Petitioner’s claim that the amount of FICA taxes deducted from his income may not be considered "income available” to him should be sustained. While not explicitly included therein, the controlling Federal regulation makes it clear that funds which are not "actually available” for the use of an applicant may not be considered in determining eligibility for medical assistance. It cannot be seriously argued that FICA taxes are income "actually available” to an applicant. Only in the remote sense that an applicant may possibly receive Social Security benefits, if he on some future date qualifies for them, may he recoup some of these deductions—in contrast with the present need of medical assistance for his family. Social Security taxes are manifestly different from life insurance premiums or contributions to pension funds and retirement plans where an individual himself makes the economic decision to allocate a portion of the income he receives for such purposes. With respect to FICA taxes, there is no individual choice and one never exercises dominion or control over the funds deducted. Indeed, the Internal Revenue Code requires an employer to withhold FICA taxes directly from wages (US Code, tit 26, § 3102), and he is subject to personal liability and criminal sanction for failure to do so (see US Code, tit 26, §§ 7501, 6672, 7202). It should be noted that income taxes paid by an applicant are excluded in determining eligibility (Social Services Law, § 366, subd 2, par [a], cl [5]). The failure to include FICA taxes in the enumerated exemptions contained in section 366 of the Social Services Law is not fatal to petitioner’s claims because, as Justice Cardamone observed in his Appellate Division dissent, "pursuant to paragraph (b) of subdivision 2 of that section the applicant is permitted such other exclusions of income and resources as he can show are unavailable to him”. Furthermore, amounts paid for income taxes can and do come into the possession of a wage earner so that these funds are not strictly unavailable to him; thus, an express exemption for income taxes is necessary. We conclude that reason, fairness and the plain language of the Federal regulation require that respondents exclude FICA taxes from an applicant’s income in determining eligibility for medical assistance.

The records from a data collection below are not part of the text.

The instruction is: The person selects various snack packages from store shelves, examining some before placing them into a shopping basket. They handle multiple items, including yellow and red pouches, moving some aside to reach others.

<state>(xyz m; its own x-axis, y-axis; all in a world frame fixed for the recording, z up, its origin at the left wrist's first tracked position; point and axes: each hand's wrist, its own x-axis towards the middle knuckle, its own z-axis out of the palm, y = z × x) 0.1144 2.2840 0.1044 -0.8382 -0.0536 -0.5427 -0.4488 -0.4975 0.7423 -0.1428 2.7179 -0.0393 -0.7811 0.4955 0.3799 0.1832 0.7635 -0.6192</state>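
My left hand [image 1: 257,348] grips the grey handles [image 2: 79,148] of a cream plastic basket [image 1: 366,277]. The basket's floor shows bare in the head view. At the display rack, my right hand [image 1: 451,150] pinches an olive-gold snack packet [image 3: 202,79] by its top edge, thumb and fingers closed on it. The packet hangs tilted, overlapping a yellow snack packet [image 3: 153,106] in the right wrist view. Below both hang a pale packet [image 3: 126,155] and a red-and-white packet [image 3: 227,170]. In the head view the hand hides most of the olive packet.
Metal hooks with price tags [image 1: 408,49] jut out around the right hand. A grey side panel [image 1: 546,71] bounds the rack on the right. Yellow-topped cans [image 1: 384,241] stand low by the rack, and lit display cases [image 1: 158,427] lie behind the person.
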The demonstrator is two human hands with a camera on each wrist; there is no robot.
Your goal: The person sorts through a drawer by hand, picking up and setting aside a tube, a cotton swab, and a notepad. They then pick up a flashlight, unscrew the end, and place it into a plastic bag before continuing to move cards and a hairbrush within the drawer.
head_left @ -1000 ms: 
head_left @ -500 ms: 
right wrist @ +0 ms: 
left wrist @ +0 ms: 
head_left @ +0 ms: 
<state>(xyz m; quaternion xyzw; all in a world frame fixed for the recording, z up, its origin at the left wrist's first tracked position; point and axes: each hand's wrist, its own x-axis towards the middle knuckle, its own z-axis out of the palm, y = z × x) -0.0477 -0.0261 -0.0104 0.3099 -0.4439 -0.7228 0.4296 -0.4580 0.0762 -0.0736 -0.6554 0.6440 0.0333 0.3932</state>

*589Respondents’ arguments to the contrary are unpersuasive. They argue that the approval of the State Medicaid plan, in general, by the Department of Health, Education and Welfare (HEW) demonstrates Federal approval of the practice challenged here and compliance with Federal regulations. There is nothing in the record, however, which would indicate that Federal authorities have approved the specific practice of including FICA taxes in net income. This practice has not been codified in either the State statute or regulations establishing the plan and approved by HEW and, therefore, we cannot engage in the unjustifiable assumption that the Federal authorities have approved respondents’ practice. Similarly, the record does not support the contention that the Legislature considered FICA taxes in fixing the minimum amount of income necessary for eligibility in section 366 (subd 2, par [a], cl [8], subcl [i]) of the Social Services Law. Absent a showing that the Legislature took FICA taxes into account, we cannot participate in the unwarranted conjecture that it did so. Thus, respondents are unable to avoid the clear Federal directive that only income "actually available” be considered in determining medical assistance eligibility.
We note, in conclusion, that class action relief is inappropriate here for the reasons stated in Matter of Martin v Lavine (supra, p 75) and the cases therein cited.
Accordingly, the judgment of the Appellate Division should be modified, without costs, to the extent of granting petitioner the individual relief requested, and, as so modified, affirmed.